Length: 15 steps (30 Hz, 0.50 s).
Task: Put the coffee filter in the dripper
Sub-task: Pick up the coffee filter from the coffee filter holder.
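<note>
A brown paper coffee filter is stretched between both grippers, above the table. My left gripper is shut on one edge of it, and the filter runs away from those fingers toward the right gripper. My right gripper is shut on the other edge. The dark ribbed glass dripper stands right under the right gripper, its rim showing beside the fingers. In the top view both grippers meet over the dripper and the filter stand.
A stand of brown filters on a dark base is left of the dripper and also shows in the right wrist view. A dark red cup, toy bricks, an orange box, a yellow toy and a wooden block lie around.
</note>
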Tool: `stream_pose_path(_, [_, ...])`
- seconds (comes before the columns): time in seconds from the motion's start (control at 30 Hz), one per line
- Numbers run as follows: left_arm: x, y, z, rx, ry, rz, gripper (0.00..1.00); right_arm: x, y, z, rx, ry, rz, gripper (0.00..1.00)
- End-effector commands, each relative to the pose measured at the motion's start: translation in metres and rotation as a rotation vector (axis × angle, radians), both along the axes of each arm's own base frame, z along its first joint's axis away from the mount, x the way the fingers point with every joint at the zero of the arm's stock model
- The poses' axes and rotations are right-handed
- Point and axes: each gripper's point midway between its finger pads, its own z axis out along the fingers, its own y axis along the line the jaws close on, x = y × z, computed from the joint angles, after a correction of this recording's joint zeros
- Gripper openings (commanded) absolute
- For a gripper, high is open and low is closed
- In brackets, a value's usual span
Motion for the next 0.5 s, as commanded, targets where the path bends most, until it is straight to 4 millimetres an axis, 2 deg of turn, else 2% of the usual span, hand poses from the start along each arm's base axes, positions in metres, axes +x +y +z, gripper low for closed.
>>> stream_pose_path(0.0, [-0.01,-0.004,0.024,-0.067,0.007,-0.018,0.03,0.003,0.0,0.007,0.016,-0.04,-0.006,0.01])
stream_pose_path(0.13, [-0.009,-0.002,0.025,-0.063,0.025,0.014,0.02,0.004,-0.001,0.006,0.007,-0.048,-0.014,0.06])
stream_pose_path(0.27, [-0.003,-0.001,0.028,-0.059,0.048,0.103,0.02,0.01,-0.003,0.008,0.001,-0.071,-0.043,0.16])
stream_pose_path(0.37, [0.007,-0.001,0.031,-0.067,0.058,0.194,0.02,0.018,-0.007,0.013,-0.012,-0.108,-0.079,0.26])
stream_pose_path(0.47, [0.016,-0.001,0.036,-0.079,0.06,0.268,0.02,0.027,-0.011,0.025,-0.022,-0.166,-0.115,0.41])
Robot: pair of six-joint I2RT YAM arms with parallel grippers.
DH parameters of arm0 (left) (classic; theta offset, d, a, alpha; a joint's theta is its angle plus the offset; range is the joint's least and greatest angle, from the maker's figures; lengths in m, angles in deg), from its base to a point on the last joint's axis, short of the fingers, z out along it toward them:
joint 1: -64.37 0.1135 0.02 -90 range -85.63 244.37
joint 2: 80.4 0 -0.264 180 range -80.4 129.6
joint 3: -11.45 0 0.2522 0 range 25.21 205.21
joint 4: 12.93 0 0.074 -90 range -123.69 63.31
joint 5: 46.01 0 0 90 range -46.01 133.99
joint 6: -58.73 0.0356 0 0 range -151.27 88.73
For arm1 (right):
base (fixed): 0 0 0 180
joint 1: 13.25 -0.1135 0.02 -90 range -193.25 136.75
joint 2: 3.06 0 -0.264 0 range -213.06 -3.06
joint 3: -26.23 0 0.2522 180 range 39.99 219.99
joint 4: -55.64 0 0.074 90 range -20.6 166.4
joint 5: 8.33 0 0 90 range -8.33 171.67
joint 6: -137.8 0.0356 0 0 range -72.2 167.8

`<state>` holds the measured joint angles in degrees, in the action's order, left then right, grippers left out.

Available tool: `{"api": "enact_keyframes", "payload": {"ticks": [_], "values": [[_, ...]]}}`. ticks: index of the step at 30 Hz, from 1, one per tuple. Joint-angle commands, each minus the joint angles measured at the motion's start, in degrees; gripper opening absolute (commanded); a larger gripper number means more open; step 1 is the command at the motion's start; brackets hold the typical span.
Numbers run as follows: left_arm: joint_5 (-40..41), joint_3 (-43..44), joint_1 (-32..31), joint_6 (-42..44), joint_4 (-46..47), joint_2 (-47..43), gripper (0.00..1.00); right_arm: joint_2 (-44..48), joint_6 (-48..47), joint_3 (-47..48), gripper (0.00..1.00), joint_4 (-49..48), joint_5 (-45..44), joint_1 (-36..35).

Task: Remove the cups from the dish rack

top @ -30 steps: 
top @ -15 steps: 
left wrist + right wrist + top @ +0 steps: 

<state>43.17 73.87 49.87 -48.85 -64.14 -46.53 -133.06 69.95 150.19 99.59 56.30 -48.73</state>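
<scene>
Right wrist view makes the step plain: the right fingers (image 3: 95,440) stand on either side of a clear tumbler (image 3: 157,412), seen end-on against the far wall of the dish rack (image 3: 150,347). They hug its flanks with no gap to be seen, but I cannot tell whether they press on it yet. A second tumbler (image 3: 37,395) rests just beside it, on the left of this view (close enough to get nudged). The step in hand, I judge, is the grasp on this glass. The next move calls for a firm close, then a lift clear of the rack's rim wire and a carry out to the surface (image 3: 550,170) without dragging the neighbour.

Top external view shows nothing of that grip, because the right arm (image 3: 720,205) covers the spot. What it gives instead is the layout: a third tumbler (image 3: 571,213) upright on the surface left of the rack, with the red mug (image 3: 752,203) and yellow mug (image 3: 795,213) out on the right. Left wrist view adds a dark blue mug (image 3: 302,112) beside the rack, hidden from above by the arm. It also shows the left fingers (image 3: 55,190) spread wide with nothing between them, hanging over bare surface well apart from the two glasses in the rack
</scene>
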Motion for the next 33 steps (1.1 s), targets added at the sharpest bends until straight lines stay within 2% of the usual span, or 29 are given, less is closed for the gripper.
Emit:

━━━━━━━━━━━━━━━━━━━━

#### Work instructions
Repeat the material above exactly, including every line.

#### Result
Length: 15 steps (30 Hz, 0.50 s).
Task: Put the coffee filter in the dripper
Sub-task: Pick up the coffee filter from the coffee filter holder.
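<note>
A brown paper coffee filter is stretched between both grippers, above the table. My left gripper is shut on one edge of it, and the filter runs away from those fingers toward the right gripper. My right gripper is shut on the other edge. The dark ribbed glass dripper stands right under the right gripper, its rim showing beside the fingers. In the top view both grippers meet over the dripper and the filter stand.
A stand of brown filters on a dark base is left of the dripper and also shows in the right wrist view. A dark red cup, toy bricks, an orange box, a yellow toy and a wooden block lie around.
</note>
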Tool: `stream_pose_path(_, [_, ...])`
- seconds (comes before the columns): time in seconds from the motion's start (control at 30 Hz), one per line
- Numbers run as follows: left_arm: x, y, z, rx, ry, rz, gripper (0.00..1.00); right_arm: x, y, z, rx, ry, rz, gripper (0.00..1.00)
- End-effector commands, each relative to the pose measured at the motion's start: translation in metres and rotation as a rotation vector (axis × angle, radians), both along the axes of each arm's own base frame, z along its first joint's axis away from the mount, x the way the fingers point with every joint at the zero of the arm's stock model
- The poses' axes and rotations are right-handed
- Point and axes: each gripper's point midway between its finger pads, its own z axis out along the fingers, its own y axis along the line the jaws close on, x = y × z, computed from the joint angles, after a correction of this recording's joint zeros
- Gripper openings (commanded) absolute
- For a gripper, high is open and low is closed
- In brackets, a value's usual span
Motion for the next 0.5 s, as commanded, targets where the path bends most, until it is straight to 4 millimetres an axis, 2 deg of turn, else 2% of the usual span, hand poses from the start along each arm's base axes, positions in metres, axes +x +y +z, gripper low for closed.
>>> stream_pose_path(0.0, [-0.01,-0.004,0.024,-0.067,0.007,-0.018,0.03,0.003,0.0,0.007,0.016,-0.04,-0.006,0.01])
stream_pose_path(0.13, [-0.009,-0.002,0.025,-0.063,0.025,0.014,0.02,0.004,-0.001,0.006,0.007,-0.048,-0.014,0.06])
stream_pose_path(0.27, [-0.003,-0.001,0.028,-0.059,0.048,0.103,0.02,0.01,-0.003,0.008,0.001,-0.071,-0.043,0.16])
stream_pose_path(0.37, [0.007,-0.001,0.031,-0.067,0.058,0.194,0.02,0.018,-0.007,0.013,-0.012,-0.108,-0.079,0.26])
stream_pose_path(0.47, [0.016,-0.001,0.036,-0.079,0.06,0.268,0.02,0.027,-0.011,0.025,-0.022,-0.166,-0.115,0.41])
Robot: pair of six-joint I2RT YAM arms with parallel grippers.
DH parameters of arm0 (left) (classic; theta offset, d, a, alpha; a joint's theta is its angle plus the offset; range is the joint's least and greatest angle, from the maker's figures; lengths in m, angles in deg), from its base to a point on the last joint's axis, short of the fingers, z out along it toward them:
joint 1: -64.37 0.1135 0.02 -90 range -85.63 244.37
joint 2: 80.4 0 -0.264 180 range -80.4 129.6
joint 3: -11.45 0 0.2522 0 range 25.21 205.21
joint 4: 12.93 0 0.074 -90 range -123.69 63.31
joint 5: 46.01 0 0 90 range -46.01 133.99
joint 6: -58.73 0.0356 0 0 range -151.27 88.73
For arm1 (right):
base (fixed): 0 0 0 180
joint 1: 13.25 -0.1135 0.02 -90 range -193.25 136.75
joint 2: 3.06 0 -0.264 0 range -213.06 -3.06
joint 3: -26.23 0 0.2522 180 range 39.99 219.99
joint 4: -55.64 0 0.074 90 range -20.6 166.4
joint 5: 8.33 0 0 90 range -8.33 171.67
joint 6: -137.8 0.0356 0 0 range -72.2 167.8

`<state>` holds the measured joint angles in degrees, in the action's order, left then right, grippers left out.

Available tool: `{"api": "enact_keyframes", "payload": {"ticks": [_], "values": [[_, ...]]}}`. ticks: index of the step at 30 Hz, from 1, one per tuple. Joint-angle commands, each minus the joint angles measured at the motion's start, in degrees; gripper opening absolute (commanded); a larger gripper number means more open; step 1 is the command at the motion's start; brackets hold the typical span.
Numbers run as follows: left_arm: joint_5 (-40..41), joint_3 (-43..44), joint_1 (-32..31), joint_6 (-42..44), joint_4 (-46..47), joint_2 (-47..43), gripper (0.00..1.00); right_arm: joint_2 (-44..48), joint_6 (-48..47), joint_3 (-47..48), gripper (0.00..1.00), joint_4 (-49..48), joint_5 (-45..44), joint_1 (-36..35).

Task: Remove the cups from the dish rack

top @ -30 steps: 
top @ -15 steps: 
left wrist + right wrist + top @ +0 steps: 

<state>43.17 73.87 49.87 -48.85 -64.14 -46.53 -133.06 69.95 150.19 99.59 56.30 -48.73</state>
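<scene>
Right wrist view makes the step plain: the right fingers (image 3: 95,440) stand on either side of a clear tumbler (image 3: 157,412), seen end-on against the far wall of the dish rack (image 3: 150,347). They hug its flanks with no gap to be seen, but I cannot tell whether they press on it yet. A second tumbler (image 3: 37,395) rests just beside it, on the left of this view (close enough to get nudged). The step in hand, I judge, is the grasp on this glass. The next move calls for a firm close, then a lift clear of the rack's rim wire and a carry out to the surface (image 3: 550,170) without dragging the neighbour.

Top external view shows nothing of that grip, because the right arm (image 3: 720,205) covers the spot. What it gives instead is the layout: a third tumbler (image 3: 571,213) upright on the surface left of the rack, with the red mug (image 3: 752,203) and yellow mug (image 3: 795,213) out on the right. Left wrist view adds a dark blue mug (image 3: 302,112) beside the rack, hidden from above by the arm. It also shows the left fingers (image 3: 55,190) spread wide with nothing between them, hanging over bare surface well apart from the two glasses in the rack
</scene>
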Motion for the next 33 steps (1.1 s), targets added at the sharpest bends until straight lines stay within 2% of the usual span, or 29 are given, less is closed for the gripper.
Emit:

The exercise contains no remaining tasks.